> **INFORMATION PROVIDED**

#####

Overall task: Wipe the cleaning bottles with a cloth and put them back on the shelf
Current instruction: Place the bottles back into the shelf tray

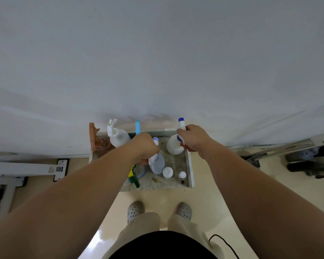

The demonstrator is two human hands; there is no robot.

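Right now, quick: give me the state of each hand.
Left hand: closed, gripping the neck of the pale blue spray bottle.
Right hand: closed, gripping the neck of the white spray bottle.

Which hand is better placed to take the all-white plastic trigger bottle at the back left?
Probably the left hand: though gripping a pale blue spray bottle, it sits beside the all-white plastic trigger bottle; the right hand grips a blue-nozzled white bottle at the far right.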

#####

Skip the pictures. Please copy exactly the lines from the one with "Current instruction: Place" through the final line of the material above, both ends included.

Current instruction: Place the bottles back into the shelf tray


The demonstrator is two human hands; there is no robot.

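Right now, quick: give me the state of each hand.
Left hand: closed, gripping the neck of the pale blue spray bottle.
Right hand: closed, gripping the neck of the white spray bottle.

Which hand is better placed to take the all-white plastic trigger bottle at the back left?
Probably the left hand: though gripping a pale blue spray bottle, it sits beside the all-white plastic trigger bottle; the right hand grips a blue-nozzled white bottle at the far right.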

The output is complete, and nothing more is needed.